MICHEL MARTIN, HOST:
We're going to start by taking note of how many times this week we saw examples of what many observers have called a breakdown in political and social norms. There was politically motivated violence. House Speaker Nancy Pelosi's husband was brutally attacked in their San Francisco home by a man demanding to see her. There was a surge in racist and anti-Semitic messages on Twitter after the takeover by Elon Musk, a self-described free speech absolutist who says he wants to loosen the rules about what can be said on the platform. And of course, this follows days of anti-Black gestures and anti-Semitic rants by the music artist Kanye West, who was dropped by one of his business partners because of them.
And just last night, a federal judge refused to bar self-appointed heavily armed individuals from patrolling outdoor ballot boxes in Arizona, just as multiple national security agencies warned that domestic violent extremists across the ideological spectrum pose a heightened threat to the midterms. In a few minutes, we're going to talk about how extremist politics are playing out in Brazil's presidential election. But first, we're going to talk about ways some here in the U.S. are trying to counteract these trends. And we're going to start with a group of clergy who are recruiting faith leaders to act as a calming force at the polls this year.

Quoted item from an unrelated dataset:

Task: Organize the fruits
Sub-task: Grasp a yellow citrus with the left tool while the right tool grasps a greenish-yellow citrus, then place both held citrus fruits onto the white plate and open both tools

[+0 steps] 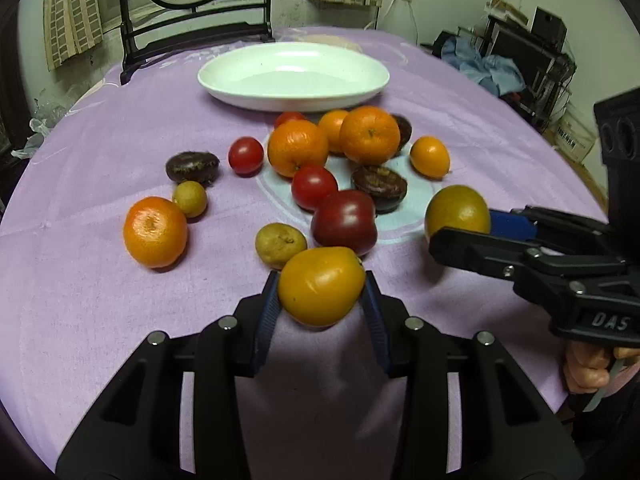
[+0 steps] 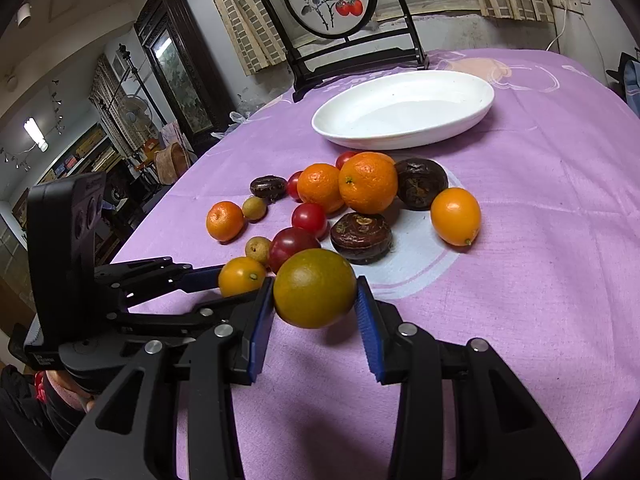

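Note:
My left gripper [image 1: 322, 286] is shut on a yellow-orange kumquat [image 1: 320, 285], held just above the purple cloth; the same kumquat shows in the right wrist view [image 2: 241, 276]. My right gripper [image 2: 315, 290] is shut on a greenish-yellow citrus [image 2: 314, 287], which also shows in the left wrist view [image 1: 457, 212]. Beyond them lies a loose pile of oranges [image 1: 370, 134], red tomatoes [image 1: 314, 186], dark passion fruits [image 1: 379, 188] and small longans [image 1: 280, 242]. A white oval plate [image 1: 294, 76] stands empty behind the pile.
A purple tablecloth [image 1: 100, 300] covers the round table. A lone orange [image 1: 155, 232] and another kumquat [image 2: 455, 216] lie at the pile's edges. A dark-framed painted screen [image 2: 332, 4] stands at the table's far edge behind the plate.

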Action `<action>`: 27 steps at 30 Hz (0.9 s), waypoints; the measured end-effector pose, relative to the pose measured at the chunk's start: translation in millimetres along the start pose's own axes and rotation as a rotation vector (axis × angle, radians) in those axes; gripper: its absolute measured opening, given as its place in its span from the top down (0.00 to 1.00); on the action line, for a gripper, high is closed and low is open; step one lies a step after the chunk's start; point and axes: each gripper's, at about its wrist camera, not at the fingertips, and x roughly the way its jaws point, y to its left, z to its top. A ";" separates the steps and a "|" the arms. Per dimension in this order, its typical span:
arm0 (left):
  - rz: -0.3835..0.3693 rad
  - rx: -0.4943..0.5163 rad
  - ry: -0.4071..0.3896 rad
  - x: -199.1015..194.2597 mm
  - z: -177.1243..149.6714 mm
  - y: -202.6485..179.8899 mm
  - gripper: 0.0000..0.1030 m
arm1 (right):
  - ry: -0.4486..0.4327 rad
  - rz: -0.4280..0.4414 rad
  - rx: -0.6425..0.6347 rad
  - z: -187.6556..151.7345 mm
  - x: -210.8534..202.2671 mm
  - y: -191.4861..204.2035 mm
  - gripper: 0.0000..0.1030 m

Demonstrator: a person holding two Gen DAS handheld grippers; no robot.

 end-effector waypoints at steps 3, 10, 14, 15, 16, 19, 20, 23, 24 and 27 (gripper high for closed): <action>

The Reverend Barbara Williams-Skinner is the coordinator of a group called Faiths United to Save Democracy. Her group is recruiting faith leaders across religious traditions to serve as what she calls poll chaplains. I asked her how this would help in an environment where large numbers of elected leaders are accommodating and validating election deniers, even those who show up armed at ballot boxes.
BARBARA WILLIAMS-SKINNER: We are in a what I call a three-alarm fire in our democracy. If you have enough people who are being elected and many of them are not only perpetrating and believing and repeating long enough over and over and over the big lie, but they are actually running on it and will maybe rule on it, I think the lie has been repeated more loudly than the truth. That is the reality. We can't dissuade someone from something they deeply believe. What we have to do is fight to make sure those laws don't cripple us or put us back before the civil rights movement or the 1965 Voting Rights Act is no longer reality. I believe that when we get to that point, not only are we not a democracy, but it's not a safe place for anybody of any race.
MARTIN: On the ground, I mean, do you have a sense of where your folks will be deployed?
WILLIAMS-SKINNER: Well, Lawyers' Committee for Civil Rights received over 200,000 complaints in the last election, largely Black, Brown and low-income communities. And so we looked at the data for those polling sites. But then we also received from the secretaries of state and the county clerks in each of the polling areas in our 10 states early voting sites for 2022. We matched those and identified the polling site that had problems in the past. So it's usually the vulnerable, the elderly, the poor who are being attacked. So we have the list of all the polling sites, and now our state leads. We have a state lead, mostly pastor, who've been working with us. They're very experienced, and now they're ready to be deployed. So beginning Monday, they will be out there connecting and supporting.